● Prompt: Could you set down exactly the lines in the records below between the line holding "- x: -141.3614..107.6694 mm" and the line holding "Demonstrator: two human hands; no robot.", inclusive?

● Dataset records:
***
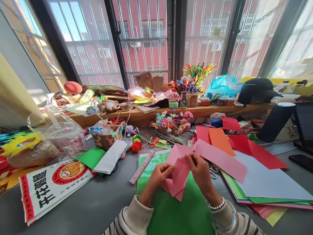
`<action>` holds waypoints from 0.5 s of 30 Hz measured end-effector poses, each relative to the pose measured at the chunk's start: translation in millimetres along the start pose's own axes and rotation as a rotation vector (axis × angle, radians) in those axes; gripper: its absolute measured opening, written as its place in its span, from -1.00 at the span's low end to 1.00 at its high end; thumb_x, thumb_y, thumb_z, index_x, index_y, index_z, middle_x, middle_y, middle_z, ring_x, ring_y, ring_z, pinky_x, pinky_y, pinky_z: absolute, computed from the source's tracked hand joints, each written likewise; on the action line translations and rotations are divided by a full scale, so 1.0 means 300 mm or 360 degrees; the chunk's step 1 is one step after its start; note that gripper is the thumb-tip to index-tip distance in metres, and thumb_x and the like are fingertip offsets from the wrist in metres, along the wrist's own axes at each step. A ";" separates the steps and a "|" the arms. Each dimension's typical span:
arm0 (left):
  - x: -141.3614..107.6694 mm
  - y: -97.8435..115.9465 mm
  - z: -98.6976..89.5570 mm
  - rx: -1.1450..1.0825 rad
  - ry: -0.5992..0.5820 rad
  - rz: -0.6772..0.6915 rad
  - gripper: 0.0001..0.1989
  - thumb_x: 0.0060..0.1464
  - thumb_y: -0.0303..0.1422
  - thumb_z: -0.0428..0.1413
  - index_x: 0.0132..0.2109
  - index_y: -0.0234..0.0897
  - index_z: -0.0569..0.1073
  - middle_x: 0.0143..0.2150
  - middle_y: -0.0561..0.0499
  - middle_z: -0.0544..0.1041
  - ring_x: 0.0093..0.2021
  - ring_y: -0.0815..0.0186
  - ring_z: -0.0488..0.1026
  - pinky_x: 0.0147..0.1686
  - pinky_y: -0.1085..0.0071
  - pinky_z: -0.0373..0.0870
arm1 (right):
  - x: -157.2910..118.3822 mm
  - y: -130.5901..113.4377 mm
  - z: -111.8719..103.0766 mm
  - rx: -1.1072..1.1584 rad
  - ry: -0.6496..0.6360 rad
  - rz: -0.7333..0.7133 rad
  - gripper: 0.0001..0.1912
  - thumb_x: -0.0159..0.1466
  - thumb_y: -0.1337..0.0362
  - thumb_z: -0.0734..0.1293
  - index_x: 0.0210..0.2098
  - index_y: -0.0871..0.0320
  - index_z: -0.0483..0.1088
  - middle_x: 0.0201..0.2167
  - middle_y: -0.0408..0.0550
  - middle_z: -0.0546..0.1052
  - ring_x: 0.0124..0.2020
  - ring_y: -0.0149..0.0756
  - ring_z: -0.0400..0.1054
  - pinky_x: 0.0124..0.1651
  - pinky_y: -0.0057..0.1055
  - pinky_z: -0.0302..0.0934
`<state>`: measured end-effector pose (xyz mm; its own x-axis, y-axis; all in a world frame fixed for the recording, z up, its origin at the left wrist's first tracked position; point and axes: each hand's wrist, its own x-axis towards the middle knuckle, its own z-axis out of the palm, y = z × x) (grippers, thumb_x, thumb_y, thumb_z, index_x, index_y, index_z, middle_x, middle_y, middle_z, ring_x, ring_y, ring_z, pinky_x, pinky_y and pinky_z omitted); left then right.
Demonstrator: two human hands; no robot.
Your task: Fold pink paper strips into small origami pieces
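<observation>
A folded sheet of pink paper [180,174] is held between my two hands, over a glossy green sheet [181,213] on the table. My left hand [160,176] pinches its left edge between thumb and fingers. With fingers bent, my right hand [199,168] grips the upper right part of the same paper. Several layers and pointed corners show at its lower end. Scissors [213,172] lie just right of my right hand, partly covered. A patterned ruler [142,167] rests at the green sheet's upper left edge.
Pink paper strips [225,161], an orange sheet [221,141] and a stack of coloured paper [271,179] lie to the right. Leftward are a printed paper bag [56,186] and a plastic cup [65,138]. Craft flowers [168,121] stand behind, below a crowded windowsill [144,114].
</observation>
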<state>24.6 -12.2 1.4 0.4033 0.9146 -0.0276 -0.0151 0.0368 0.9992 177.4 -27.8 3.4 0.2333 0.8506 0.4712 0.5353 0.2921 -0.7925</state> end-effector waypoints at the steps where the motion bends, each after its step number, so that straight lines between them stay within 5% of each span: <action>1: -0.002 0.001 0.001 0.0015 -0.0028 -0.0017 -0.71 -0.22 -0.18 0.11 -0.51 -0.38 0.44 -0.58 0.06 0.36 -0.53 0.42 0.29 -0.50 0.52 0.25 | 0.002 0.004 -0.004 -0.0006 0.0069 0.0023 -0.70 0.16 0.12 0.11 -0.52 0.19 0.27 -0.65 -0.17 0.32 -0.61 -0.42 0.15 -0.53 -0.51 0.04; 9: -0.008 0.003 0.000 0.0006 0.0057 -0.0172 -0.74 -0.26 -0.22 0.16 -0.54 -0.40 0.45 -0.63 0.03 0.42 -0.60 0.41 0.35 -0.53 0.51 0.29 | 0.014 0.019 -0.012 0.0142 0.0180 0.0110 -0.70 0.17 0.09 0.11 -0.50 0.19 0.26 -0.67 -0.18 0.27 -0.63 -0.42 0.13 -0.57 -0.50 0.06; 15: -0.012 0.010 -0.003 -0.0243 0.0353 -0.0093 -0.74 -0.23 -0.24 0.15 -0.47 -0.42 0.46 -0.58 -0.03 0.48 -0.53 0.35 0.42 -0.43 0.45 0.36 | 0.006 -0.005 -0.010 0.0108 0.0145 -0.0268 -0.80 0.16 0.27 0.15 -0.25 0.10 0.31 -0.25 0.00 0.27 -0.32 -0.32 0.22 -0.40 -0.42 0.21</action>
<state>22.2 -15.0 4.4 0.1973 0.9745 -0.1072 -0.1422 0.1367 0.9804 179.5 -28.2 6.5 0.2190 0.7452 0.6299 0.5178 0.4584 -0.7223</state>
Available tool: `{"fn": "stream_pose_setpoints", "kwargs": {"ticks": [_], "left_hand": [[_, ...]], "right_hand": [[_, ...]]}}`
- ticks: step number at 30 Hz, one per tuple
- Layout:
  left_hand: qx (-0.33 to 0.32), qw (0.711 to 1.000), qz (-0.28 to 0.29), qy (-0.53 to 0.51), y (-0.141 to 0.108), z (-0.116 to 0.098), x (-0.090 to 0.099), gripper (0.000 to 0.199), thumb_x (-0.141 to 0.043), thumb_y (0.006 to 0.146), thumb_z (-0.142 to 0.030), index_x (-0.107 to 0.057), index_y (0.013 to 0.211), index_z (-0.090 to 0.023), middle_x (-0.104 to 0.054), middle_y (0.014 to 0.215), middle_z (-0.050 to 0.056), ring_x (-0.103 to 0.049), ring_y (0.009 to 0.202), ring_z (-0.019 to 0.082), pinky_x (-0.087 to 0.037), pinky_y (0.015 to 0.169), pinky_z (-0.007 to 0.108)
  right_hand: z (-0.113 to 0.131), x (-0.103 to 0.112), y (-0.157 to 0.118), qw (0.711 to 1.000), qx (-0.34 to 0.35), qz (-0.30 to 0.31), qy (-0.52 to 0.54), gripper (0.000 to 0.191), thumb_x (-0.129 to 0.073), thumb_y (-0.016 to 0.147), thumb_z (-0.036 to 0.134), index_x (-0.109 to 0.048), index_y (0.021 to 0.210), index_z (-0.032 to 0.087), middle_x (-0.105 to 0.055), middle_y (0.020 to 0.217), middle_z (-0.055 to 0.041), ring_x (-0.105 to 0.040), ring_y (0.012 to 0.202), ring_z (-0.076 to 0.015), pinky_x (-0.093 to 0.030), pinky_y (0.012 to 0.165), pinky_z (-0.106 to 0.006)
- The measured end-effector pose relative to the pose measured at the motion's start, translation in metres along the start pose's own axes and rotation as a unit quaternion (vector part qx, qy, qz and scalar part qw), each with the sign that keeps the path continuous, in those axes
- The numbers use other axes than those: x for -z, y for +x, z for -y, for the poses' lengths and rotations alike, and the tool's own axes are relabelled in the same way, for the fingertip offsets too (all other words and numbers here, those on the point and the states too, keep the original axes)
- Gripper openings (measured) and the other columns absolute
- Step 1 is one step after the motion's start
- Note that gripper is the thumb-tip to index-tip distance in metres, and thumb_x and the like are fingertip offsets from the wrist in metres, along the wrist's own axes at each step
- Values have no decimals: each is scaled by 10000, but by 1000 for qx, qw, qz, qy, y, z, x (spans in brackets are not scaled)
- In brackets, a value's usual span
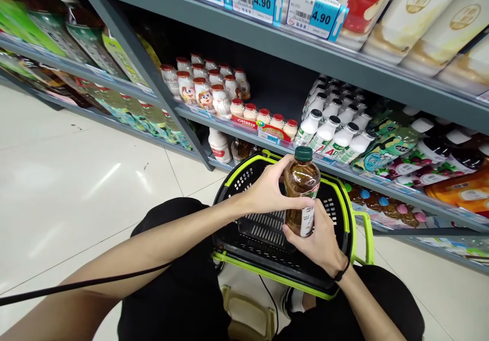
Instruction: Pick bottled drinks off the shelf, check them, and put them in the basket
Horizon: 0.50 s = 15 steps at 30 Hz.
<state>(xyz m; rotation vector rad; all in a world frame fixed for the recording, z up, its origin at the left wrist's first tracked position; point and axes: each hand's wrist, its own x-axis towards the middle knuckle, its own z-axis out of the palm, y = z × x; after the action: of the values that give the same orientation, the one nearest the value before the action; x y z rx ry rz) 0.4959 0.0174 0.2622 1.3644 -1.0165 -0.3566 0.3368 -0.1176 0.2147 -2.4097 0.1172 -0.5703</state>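
Note:
A clear bottle of brown drink with a dark green cap (301, 178) is held upright between both hands, above a black basket with lime-green edges (282, 279). My left hand (269, 188) grips its upper part from the left, the thumb across the front. Lower down, my right hand (319, 236) wraps round the bottle from the right, a dark band on its wrist. Part of the label shows between the hands; the far fingers are hidden behind the bottle.
Ahead, a grey shelf (237, 35) holds small red-capped bottles (204, 94), white black-capped bottles (324, 134) and camouflage-patterned bottles (393, 147). A beige stool (248, 313) stands below the basket. A black cord (95, 281) crosses the left forearm.

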Motion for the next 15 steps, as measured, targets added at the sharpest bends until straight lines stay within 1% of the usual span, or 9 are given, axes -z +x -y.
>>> {"fn": "stream_pose_setpoints", "kwargs": {"ticks": [3, 7, 11, 15], "left_hand": [[8, 1000, 13, 0, 0, -1, 1, 823, -963, 676, -349, -551, 1362, -156, -738, 1229, 120, -742, 1097, 286, -615, 1007, 396], [-1, 1000, 10, -11, 1, -1, 2, 898, -957, 686, -350, -524, 1447, -153, -720, 1315, 147, -735, 1158, 300, -607, 1048, 411], [-13, 1000, 17, -6, 2, 2, 2, 895, -963, 682, -306, -531, 1451, -155, -715, 1342, 154, -738, 1158, 293, -604, 1060, 409], [-17, 1000, 18, -3, 3, 2, 1, 897, -958, 690, -283, -520, 1462, -150, -720, 1335, 153, -743, 1155, 282, -603, 1066, 401]], "right_hand": [[5, 4, 0, 999, -30, 22, 31, 364, -766, 837, 394, -579, 1099, 222, -638, 1032, -67, -666, 922, -250, -586, 781, -378], [9, 8, 1, 996, -49, 40, 58, 391, -774, 823, 372, -599, 1141, 226, -667, 1139, -91, -673, 1045, -280, -592, 853, -400], [7, 8, 1, 995, -54, 44, 76, 422, -785, 818, 361, -601, 1172, 222, -666, 1185, -100, -667, 1086, -288, -593, 881, -416], [4, 7, 1, 994, -53, 50, 76, 437, -781, 833, 368, -595, 1198, 216, -659, 1174, -102, -670, 1068, -286, -593, 890, -429]]}}
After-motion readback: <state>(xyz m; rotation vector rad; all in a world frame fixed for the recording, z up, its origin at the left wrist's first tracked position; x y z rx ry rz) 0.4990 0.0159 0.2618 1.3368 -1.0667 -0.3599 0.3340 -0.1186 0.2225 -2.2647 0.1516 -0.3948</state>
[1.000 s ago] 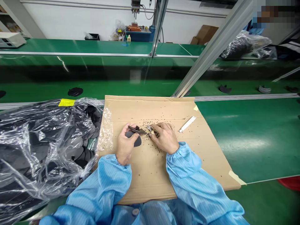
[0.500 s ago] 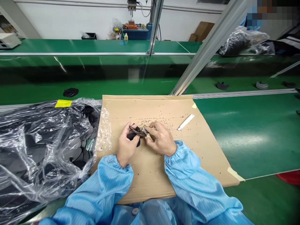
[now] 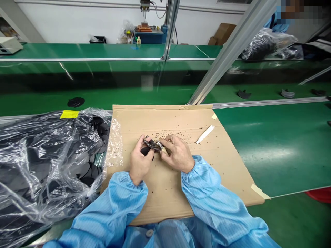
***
● Exercise solution:
  - x: -141.3614..107.6694 mm
  - y: -97.8435..115.9465 mm
  - z: -98.6976..89.5570 mm
  - rx: -1.1450..1.0825 rad
  - ry: -0.5992..0.5820 rad
  - rz: -0.6772..0.6915 rad
  - gripper: 0.0001..0.1989
  - thumb_x: 0.0060..0.1464
  - thumb_y: -0.0303..0.1422
  - thumb_z: -0.0428..0.1413
  - index_x: 0.0132..0.2109
  - index_y: -0.0234..0.0897
  - index_z: -0.0569..0.1073
  - middle_x: 0.0143..0.2150
  - middle_y: -0.0561..0.0499
  - middle_z: -0.0544..0.1041
  - ring_x: 0.0093..0.2021
  - ring_y: -0.0815..0.0186
  - ring_z: -0.0488..0.1026
  - pinky_x: 0.0147..0.1686
  - pinky_y: -0.1085..0.0071
  - pinky_z: -0.0373..0.0870
arm1 (right):
  - x: -157.2910..118.3822 mm
  - y: -130.5901..113.4377 mm
  - z: -111.8719..103.0766 mm
  - rx: -1.1072..1.1584 rad
  - ry: -0.6496..0.6360 rad
  - rz: -0.7333..0.7133 rad
  - gripper: 0.0001..0.1912
  - thumb_x: -0.0159..0.1466
  - thumb_y: -0.1337..0.0362
  - thumb_z: -0.0734..0.1293
  - index_x: 0.0210..0.2098
  - index_y: -0.0871..0.0320
  - index_z: -0.0483..0.1088
  - middle_x: 0.0201..0.2167
  - middle_y: -0.0408..0.0550
  - middle_z: -0.0546..0.1052
  - ring_x: 0.0124..0.2020
  - ring_y: -0.0149..0.0756
  - ring_z: -0.0400..0.1054
  - pinky_x: 0.0124..0.1651
  - pinky_y: -0.0057..0.1055
  - pinky_z: -0.0302..0.0934
`<state>`: measured end-effector pose (xyz mm; its own x-axis, y-axis; all in a world frame fixed for the recording, z up, its origin at the left wrist's first tracked position; point and axes: each hand's wrist, its own x-axis towards the middle knuckle, its own z-axis out of the palm, y = z × x) (grippers, thumb_x, thumb_y, thumb_z, index_x, index_y, index_z, middle_x, middle_y, middle_z, ring_x, ring_y, ring_z, pinky_x, pinky_y and pinky_z omitted); left then right.
Demonstrator: two human hands; no robot.

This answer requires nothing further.